By the early 1970s Meehan became the bass player in singer/songwriter Ray Wylie Hubbard’s group the Cowboy Twinkies. The band was very popular and recorded an album for Reprise in 1975. During the sessions, Meehan was intrigued with the engineering aspect of things and could visualize in his mind how things should be arranged. Having taken on the persona of Clovis Roblaine, Meehan partnered up with Hubbard’s drummer Jimmy Herbst in 1978 to open a recording studio in Norman called No Sweat. Herbst was to be the engineer while Meehan, who idolized Phil Spector, would be the producer.

Tired of touring, Meehan left the Twinkies to fully concentrate on the studio. Meanwhile, Herbst’s commitment to Hubbard kept him away which forced Meehan to teach himself how to engineer. He practiced working on his own songs and in 1979 collaborated with many local musicians to make an album, The Clovis Roblaine Story. Having only 8 tracks at a time to work with, it was tricky to get everything done because there were so many elements. But in the end Meehan succeeded in piecing together a sound that was the perfect blend of Buddy Holly meets the Wall Of Sound while seamlessly incorporating aspects of power pop, doo wop, surf, country twang, and other genres into the mix.

500 copies of The Clovis Roblaine Story were pressed on Meehan’s own No Sweat imprint. He had to take out loans to finance the LP and worked three jobs to help pay off the debt. Prior to that, Meehan released the “Sweaty Betty” single on No Sweat. He had wrote and sang lead on the song during his time with the Cowboy Twinkies.

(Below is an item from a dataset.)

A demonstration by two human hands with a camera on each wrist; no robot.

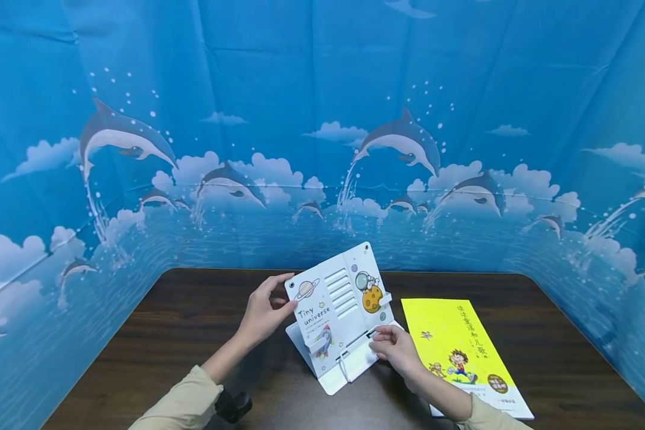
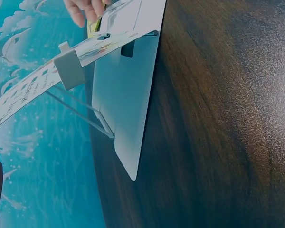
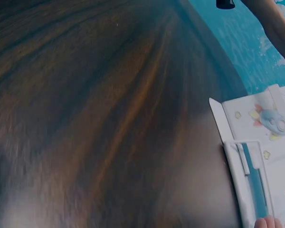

They recorded it live to 4-track and spent just $100 total between the recording and manufacturing of the small pressing. Meehan also produced and released records for local groups the Fensics and the Lienke Brothers.

Meehan eventually moved out to New York with hopes of being an engineer but had no success. Later he tried his luck in LA but found nothing but closed doors. He ended up on a new career path after seeing an ad for a boom operator needed. He worked on six movies his first year and then began mixing sound and working on commercials and documentaries. Establishing himself in Austin, Meehan went back to his roots playing in a surf band called the Plungers who released four CDs before he retired and moved to Vermont. A retrospect of Clovis Roblaine material could be found at CDBaby.